To be blunt, I see plastic water bottles as… wrong. I'm suggesting you give up using plastic water bottles..
I've "flipped a bit" (tech speak for moving from one category to the other) on this one. I understand that people are buying convenience as much as the water. But that convenience has a price larger than we may have signed up for.
“Bottled water is often simply an indulgence, and despite the stories we tell ourselves, it is not a benign indulgence. We're moving 1 billion bottles of water around a week in ships, trains, and trucks in the United States alone. That's a weekly convoy equivalent to 37,800 18-wheelers delivering water.” – Fast Company
Some facts on those ubiquitous plastic water bottles…
- North American’s spent $15,000,000,000 on water in plastic bottles last year ($46,000,000,000 spent globally)
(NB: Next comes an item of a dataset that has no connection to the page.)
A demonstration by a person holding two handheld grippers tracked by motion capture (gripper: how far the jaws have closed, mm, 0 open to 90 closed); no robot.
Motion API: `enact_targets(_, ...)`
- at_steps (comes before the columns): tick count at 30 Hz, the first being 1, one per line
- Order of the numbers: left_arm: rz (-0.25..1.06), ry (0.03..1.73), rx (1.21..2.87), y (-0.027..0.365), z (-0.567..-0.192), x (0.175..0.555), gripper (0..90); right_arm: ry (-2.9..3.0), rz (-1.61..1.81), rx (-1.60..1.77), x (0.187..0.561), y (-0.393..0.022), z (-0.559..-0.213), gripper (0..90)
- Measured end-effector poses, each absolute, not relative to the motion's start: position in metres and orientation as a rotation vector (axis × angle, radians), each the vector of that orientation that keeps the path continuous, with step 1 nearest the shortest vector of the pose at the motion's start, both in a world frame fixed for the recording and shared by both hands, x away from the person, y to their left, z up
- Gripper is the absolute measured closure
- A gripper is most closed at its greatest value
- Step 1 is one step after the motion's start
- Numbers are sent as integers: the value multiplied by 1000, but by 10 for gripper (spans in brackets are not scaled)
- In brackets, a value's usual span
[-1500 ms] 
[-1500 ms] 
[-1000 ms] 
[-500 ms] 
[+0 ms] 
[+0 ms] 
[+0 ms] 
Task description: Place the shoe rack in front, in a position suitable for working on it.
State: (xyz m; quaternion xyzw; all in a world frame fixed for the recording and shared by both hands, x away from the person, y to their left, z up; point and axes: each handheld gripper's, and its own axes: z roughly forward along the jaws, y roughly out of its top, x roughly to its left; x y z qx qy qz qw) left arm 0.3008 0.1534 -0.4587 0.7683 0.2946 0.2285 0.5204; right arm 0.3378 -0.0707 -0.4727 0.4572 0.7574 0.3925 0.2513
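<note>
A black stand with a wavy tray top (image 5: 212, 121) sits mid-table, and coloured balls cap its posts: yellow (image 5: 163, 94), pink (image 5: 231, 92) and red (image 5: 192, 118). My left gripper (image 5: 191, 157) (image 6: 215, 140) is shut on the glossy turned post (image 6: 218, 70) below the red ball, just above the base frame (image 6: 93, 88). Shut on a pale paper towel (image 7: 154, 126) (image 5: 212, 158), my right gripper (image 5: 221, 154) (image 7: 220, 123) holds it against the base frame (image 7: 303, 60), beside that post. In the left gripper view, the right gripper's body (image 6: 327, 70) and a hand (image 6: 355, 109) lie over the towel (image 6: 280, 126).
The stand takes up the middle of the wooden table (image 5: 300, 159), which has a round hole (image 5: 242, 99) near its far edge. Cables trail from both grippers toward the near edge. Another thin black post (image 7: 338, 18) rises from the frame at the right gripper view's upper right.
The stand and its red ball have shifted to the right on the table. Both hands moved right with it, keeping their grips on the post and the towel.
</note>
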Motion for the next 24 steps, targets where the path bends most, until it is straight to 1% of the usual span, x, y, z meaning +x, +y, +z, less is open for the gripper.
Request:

- Tap water is, many times, quite good. San Francisco’s water comes from inside Yosemite, it's so good the EPA doesn't require San Francisco to filter it
- Bottled water has massive hidden costs; think about the process to enable a New Yorker to drink water from Fiji
- Americans consumed 50 billion plastic water bottles last year, 167 for each person, made of totally recyclable polyethylene terephthalate (PET) plastic. Recycling rate for PET is 23%, which means we pitch into landfills 38 billion water bottles a year--more than $1 billion worth of plastic
- Every piece of (petroleum-based) plastic ever manufactured still exists
- Plastic in the ocean may be one of the most alarming of today's environmental stories. Plastics, like diamonds, are forever because plastics do NOT biodegrade, no naturally occurring organisms can break these polymers down
- Over 300,000 pieces of plastic per square mile have been found in the middle of the North Pacific Ocean. Eighty percent of the plastic comes from land-based sources
- 100,000 marine mammals and 2 million sea birds die every year after ingesting or being caught in marine debris
- Plastic is the most common type of marine litter world-wide
- Globally, the proportion of plastic among marine debris world-wide ranges from 60 to 80%, although it has reached over 90–95% in some areas
- Plastics comprise up to 90% of floating marine debris
And for you visual learners…
- Sigg aluminum bottle
- Other bottles
Now, repeat after me “I will never use another plastic water bottle again”.